EXERCISE DESCRIPTION: Print the data that follows exactly as it stands, from its first line through the line containing "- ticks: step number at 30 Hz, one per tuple", and stop there.

GIVEN MATERIAL:
%%
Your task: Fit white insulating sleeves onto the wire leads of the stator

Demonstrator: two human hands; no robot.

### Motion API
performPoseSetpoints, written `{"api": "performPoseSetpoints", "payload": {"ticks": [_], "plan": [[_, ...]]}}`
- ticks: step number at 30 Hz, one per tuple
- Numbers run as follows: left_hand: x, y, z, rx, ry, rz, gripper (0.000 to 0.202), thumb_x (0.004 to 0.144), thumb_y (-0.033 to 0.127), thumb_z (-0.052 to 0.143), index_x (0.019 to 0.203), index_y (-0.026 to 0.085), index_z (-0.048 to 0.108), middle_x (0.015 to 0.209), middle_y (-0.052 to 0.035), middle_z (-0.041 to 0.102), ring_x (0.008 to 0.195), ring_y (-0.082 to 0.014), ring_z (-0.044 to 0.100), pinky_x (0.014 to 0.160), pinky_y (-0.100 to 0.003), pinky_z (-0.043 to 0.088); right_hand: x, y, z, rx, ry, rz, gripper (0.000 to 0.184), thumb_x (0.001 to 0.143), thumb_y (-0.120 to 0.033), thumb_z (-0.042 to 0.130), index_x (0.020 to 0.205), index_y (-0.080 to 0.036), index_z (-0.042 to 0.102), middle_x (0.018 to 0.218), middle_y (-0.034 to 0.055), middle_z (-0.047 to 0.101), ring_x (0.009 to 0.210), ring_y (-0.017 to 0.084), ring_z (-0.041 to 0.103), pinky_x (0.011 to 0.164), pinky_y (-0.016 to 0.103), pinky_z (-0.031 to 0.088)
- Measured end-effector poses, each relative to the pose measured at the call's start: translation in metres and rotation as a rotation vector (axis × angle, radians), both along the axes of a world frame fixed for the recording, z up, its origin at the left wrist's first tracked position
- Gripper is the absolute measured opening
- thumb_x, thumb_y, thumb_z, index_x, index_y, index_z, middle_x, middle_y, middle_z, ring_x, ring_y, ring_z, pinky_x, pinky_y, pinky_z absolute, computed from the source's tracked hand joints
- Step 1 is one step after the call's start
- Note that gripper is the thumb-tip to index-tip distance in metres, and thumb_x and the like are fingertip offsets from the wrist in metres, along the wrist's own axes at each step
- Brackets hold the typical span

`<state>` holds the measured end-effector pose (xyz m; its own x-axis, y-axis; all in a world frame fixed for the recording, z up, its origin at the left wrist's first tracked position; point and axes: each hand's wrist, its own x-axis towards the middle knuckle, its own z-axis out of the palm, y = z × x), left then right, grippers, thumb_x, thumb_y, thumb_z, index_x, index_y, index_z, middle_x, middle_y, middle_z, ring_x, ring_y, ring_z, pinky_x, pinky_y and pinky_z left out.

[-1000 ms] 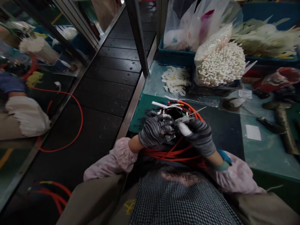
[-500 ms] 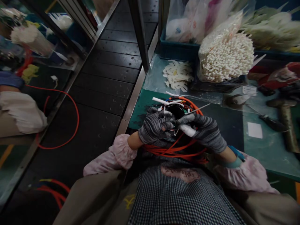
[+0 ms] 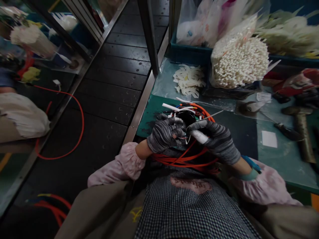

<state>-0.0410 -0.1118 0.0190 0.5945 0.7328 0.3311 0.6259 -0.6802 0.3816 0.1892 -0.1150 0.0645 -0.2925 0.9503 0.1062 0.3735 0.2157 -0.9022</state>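
Observation:
Both my hands wear grey striped gloves and are close together above my lap. My left hand (image 3: 164, 133) grips the edge of a dark round wired unit (image 3: 187, 118), which has white and coloured wires at its top. In my right hand (image 3: 216, 142) lies a white stick-like piece (image 3: 198, 136), with a thin pale strip (image 3: 209, 116) running up and to the right from the fingers. Loops of orange cable (image 3: 184, 160) hang below the hands. My gloves hide most of the unit's underside.
A black conveyor belt (image 3: 109, 88) with a metal rail (image 3: 142, 103) runs along my left. A co-worker's sleeved arm (image 3: 22, 116) and an orange cable (image 3: 74, 146) lie beyond it. Ahead are a green mat (image 3: 152, 116), a bag of white cable ties (image 3: 239, 64), a blue crate (image 3: 189, 54), and a screwdriver (image 3: 286, 132).
The view has shifted slightly. My right hand has turned inward, bringing the white piece closer to the round unit. My left hand keeps its hold.

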Motion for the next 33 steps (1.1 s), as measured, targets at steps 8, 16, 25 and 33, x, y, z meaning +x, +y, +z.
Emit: {"api": "performPoseSetpoints", "payload": {"ticks": [8,16,25,33], "plan": [[0.002,-0.002,-0.003,0.088,-0.031,0.017,0.032,0.096,0.055,0.064,0.096,0.026,0.078,0.114,-0.0051,0.080,0.116,-0.0295,0.070,0.104,-0.054,0.044,0.000,-0.006,-0.015,0.179,0.077,0.136,0.012,0.092,-0.021,0.071,0.100,-0.025,0.078,0.089,0.0026,0.079,0.079,0.018,0.074,0.074,0.031,0.063],[0.001,-0.002,-0.003,-0.029,-0.015,0.016,0.032,0.092,0.055,0.070,0.099,0.025,0.080,0.120,-0.0057,0.077,0.119,-0.0291,0.068,0.109,-0.052,0.041,0.008,-0.023,-0.042,0.072,0.087,0.171,0.014,0.095,-0.036,0.072,0.107,-0.028,0.072,0.089,0.0016,0.076,0.075,0.018,0.073,0.067,0.030,0.063],[0.007,-0.006,-0.001,0.035,-0.057,0.084,0.026,0.094,0.049,0.065,0.098,0.027,0.078,0.114,-0.0036,0.080,0.122,-0.0272,0.067,0.109,-0.050,0.043,-0.034,0.004,-0.017,0.251,0.119,0.051,0.017,0.100,-0.034,0.058,0.092,-0.026,0.071,0.082,0.0011,0.071,0.076,0.018,0.069,0.074,0.034,0.061],[-0.008,-0.035,0.001,0.152,-0.357,0.314,0.053,0.087,0.065,0.070,0.121,0.025,0.063,0.151,-0.0134,0.056,0.148,-0.0369,0.045,0.120,-0.060,0.040,0.069,0.038,-0.016,0.417,0.052,-0.570,0.009,0.097,-0.034,0.067,0.102,-0.026,0.063,0.102,0.0062,0.072,0.097,0.021,0.068,0.097,0.039,0.055]]}}
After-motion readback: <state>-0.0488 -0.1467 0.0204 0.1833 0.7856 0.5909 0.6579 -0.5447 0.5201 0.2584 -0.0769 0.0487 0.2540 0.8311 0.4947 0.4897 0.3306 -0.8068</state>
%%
ANSWER TO THIS TASK:
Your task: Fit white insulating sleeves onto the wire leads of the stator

Demonstrator: two human hands; no robot.

### Motion API
performPoseSetpoints, written `{"api": "performPoseSetpoints", "payload": {"ticks": [_], "plan": [[_, ...]]}}`
- ticks: step number at 30 Hz, one per tuple

This completes the response to the exercise.